With all those proposed changes to big-game hunting regulations, the DNR’s ideas for fishing-related changes got overshadowed just a bit.
That doesn’t mean, however, that the proposals were any less significant.
Take, for example, the agency’s suggestion to require catch-and-release fishing for brook trout on more than 130 miles’ worth of streams. To put it in perspective, that would roughly quadruple the trout-stream mileage currently under catch-and-release regulations.
If approved, the regulations will go into effect Jan. 1, 2019, on the Middle Fork of the Williams River, Tea Creek, Otter Creek, Red Creek and all of those streams’ tributaries. All the affected streams lie within the boundaries of the Monongahela National Forest.
The proposal marks a bit of a sea change in the DNR’s approach toward wild-trout fishing. In the past, agency officials instituted catch-and-release in dribs and drabs, a few miles at a time. This proposal encompasses entire watersheds.
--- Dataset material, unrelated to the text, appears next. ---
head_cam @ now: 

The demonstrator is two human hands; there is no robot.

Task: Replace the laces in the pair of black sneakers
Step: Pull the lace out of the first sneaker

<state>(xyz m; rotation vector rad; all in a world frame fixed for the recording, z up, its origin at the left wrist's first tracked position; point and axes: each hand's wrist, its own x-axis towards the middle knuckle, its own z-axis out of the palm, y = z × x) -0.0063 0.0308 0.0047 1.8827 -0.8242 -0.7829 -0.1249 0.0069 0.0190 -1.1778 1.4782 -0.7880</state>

Bass anglers — especially those who compete in tournaments — will probably appreciate the DNR’s willingness to remove the “one big fish” restriction on black bass at Stonewall Jackson Lake.
Currently, anglers may keep only one bass larger than 18 inches from Stonewall. That’s a pain in the neck for tournament anglers because they can only have one fish that size or larger in their boats’ livewells. In other words, if they catch two bass that big during a tournament, they could only take one to the weigh-in.
That would change under the new regulation, which would allow anglers in registered bass tournaments to keep more than one 18-incher — provided, of course, that the fish are released after the weigh-in.
It’s a clever solution. Stonewall has a reputation as a big-bass fishery, and that reputation can only improve when tournament anglers start weighing in more trophy-sized fish.
Historically, hunters and anglers have cursed DNR officials’ seeming unwillingness to make changes. Perhaps this year they won’t curse quite as much.